- **Prompt**: Take the listing and print it in full, exactly as given.

- **Exercise data**:
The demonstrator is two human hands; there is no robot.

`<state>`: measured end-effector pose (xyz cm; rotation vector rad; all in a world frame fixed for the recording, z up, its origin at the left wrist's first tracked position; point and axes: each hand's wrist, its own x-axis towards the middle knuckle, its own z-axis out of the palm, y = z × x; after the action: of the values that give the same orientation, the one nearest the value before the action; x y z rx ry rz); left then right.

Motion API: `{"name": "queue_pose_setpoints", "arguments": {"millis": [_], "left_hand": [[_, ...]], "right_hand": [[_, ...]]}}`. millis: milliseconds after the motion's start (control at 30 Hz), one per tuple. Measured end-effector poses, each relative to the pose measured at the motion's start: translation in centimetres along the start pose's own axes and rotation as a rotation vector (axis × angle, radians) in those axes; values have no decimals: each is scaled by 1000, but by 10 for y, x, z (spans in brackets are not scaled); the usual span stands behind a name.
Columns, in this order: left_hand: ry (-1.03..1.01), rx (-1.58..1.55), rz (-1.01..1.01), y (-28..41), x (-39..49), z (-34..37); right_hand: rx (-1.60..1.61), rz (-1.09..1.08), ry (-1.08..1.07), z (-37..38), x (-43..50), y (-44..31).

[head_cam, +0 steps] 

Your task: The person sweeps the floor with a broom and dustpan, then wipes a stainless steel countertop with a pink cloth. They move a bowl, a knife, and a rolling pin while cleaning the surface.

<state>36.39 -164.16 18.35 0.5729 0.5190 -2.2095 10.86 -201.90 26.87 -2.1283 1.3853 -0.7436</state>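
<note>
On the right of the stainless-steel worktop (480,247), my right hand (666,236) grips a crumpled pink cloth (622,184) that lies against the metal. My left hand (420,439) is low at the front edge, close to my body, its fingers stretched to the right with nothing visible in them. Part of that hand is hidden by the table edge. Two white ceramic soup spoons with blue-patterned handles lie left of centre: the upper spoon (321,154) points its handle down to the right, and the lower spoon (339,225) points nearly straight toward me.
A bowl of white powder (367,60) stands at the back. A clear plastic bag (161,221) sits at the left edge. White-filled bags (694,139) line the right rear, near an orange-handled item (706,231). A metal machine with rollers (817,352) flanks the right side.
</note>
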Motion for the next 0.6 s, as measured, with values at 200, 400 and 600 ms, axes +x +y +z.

- **Solution to this task**:
The demonstrator is two human hands; there is no robot.

`<state>`: measured end-effector pose (xyz cm; rotation vector rad; all in a world frame fixed for the recording, z up, its origin at the left wrist's first tracked position; point and axes: each hand's wrist, its own x-axis towards the middle knuckle, its own z-axis out of the palm, y = z × x; after the action: of the values that give the same orientation, the one nearest the value before the action; x y z rx ry rz); left then right.

Motion API: `{"name": "queue_pose_setpoints", "arguments": {"millis": [_], "left_hand": [[_, ...]], "right_hand": [[_, ...]]}}`. millis: milliseconds after the motion's start (control at 30 Hz), one per tuple. Measured end-effector poses, each relative to the pose measured at the motion's start: translation in centimetres along the start pose's own axes and rotation as a rotation vector (axis × angle, radians) in those axes; values have no decimals: each is scaled by 1000, but by 10 for y, x, z (spans in brackets are not scaled); the usual span stands behind a name.
Columns, in this order: left_hand: ry (-1.03..1.01), rx (-1.58..1.55), rz (-1.01..1.01), y (-28..41), x (-39..49), z (-34..37); right_hand: rx (-1.60..1.61), rz (-1.09..1.08), ry (-1.08..1.07), z (-37..38), x (-43..50), y (-44..31).

[head_cam, +0 steps] 

Your task: The person sweeps the floor with a broom and dustpan, then wipes a stainless steel countertop with a pink cloth. They move a bowl, a knife, and a rolling pin while cleaning the surface.

<state>36.39 -164.16 18.35 0.5729 0.5190 -2.2095 10.86 -201.90 26.87 -2.1283 1.3853 -0.7436</state>
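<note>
On the right of the stainless-steel worktop (480,247), my right hand (666,236) grips a crumpled pink cloth (622,184) that lies against the metal. My left hand (420,439) is low at the front edge, close to my body, its fingers stretched to the right with nothing visible in them. Part of that hand is hidden by the table edge. Two white ceramic soup spoons with blue-patterned handles lie left of centre: the upper spoon (321,154) points its handle down to the right, and the lower spoon (339,225) points nearly straight toward me.
A bowl of white powder (367,60) stands at the back. A clear plastic bag (161,221) sits at the left edge. White-filled bags (694,139) line the right rear, near an orange-handled item (706,231). A metal machine with rollers (817,352) flanks the right side.
</note>
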Motion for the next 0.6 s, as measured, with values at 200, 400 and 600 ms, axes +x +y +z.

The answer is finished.